## [What is expected]
Every line that appears in the listing is to be set down verbatim.

┌─ Dataset excerpt

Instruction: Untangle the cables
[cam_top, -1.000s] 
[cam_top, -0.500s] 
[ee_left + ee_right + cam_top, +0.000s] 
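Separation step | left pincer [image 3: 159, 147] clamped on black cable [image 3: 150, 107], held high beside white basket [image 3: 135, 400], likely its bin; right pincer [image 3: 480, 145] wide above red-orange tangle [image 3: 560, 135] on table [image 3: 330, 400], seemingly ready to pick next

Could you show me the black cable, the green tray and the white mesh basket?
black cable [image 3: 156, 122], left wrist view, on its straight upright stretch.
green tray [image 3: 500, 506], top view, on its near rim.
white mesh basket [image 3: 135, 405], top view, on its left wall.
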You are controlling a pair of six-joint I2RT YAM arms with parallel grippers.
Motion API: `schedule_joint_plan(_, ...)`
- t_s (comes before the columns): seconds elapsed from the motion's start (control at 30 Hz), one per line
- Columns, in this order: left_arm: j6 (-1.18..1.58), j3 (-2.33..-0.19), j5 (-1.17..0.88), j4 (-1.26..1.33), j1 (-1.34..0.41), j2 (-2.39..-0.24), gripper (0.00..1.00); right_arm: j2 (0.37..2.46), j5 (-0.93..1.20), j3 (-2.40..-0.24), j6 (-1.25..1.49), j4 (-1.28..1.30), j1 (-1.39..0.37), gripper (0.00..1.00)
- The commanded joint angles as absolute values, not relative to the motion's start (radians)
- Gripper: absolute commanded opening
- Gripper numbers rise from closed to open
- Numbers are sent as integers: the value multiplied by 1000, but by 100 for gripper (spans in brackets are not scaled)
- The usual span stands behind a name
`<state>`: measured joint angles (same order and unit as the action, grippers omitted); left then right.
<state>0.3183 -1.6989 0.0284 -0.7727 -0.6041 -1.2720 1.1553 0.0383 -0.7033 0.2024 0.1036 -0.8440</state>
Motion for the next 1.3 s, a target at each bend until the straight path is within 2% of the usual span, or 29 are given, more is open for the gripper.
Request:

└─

## [Solution to the exercise]
Instruction: Untangle the cables
[cam_top, -1.000s] 
[cam_top, -0.500s] 
[ee_left + ee_right + cam_top, +0.000s] 
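Separation step | left pincer [image 3: 159, 147] clamped on black cable [image 3: 150, 107], held high beside white basket [image 3: 135, 400], likely its bin; right pincer [image 3: 480, 145] wide above red-orange tangle [image 3: 560, 135] on table [image 3: 330, 400], seemingly ready to pick next

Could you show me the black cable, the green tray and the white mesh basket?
black cable [image 3: 156, 122], left wrist view, on its straight upright stretch.
green tray [image 3: 500, 506], top view, on its near rim.
white mesh basket [image 3: 135, 405], top view, on its left wall.
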You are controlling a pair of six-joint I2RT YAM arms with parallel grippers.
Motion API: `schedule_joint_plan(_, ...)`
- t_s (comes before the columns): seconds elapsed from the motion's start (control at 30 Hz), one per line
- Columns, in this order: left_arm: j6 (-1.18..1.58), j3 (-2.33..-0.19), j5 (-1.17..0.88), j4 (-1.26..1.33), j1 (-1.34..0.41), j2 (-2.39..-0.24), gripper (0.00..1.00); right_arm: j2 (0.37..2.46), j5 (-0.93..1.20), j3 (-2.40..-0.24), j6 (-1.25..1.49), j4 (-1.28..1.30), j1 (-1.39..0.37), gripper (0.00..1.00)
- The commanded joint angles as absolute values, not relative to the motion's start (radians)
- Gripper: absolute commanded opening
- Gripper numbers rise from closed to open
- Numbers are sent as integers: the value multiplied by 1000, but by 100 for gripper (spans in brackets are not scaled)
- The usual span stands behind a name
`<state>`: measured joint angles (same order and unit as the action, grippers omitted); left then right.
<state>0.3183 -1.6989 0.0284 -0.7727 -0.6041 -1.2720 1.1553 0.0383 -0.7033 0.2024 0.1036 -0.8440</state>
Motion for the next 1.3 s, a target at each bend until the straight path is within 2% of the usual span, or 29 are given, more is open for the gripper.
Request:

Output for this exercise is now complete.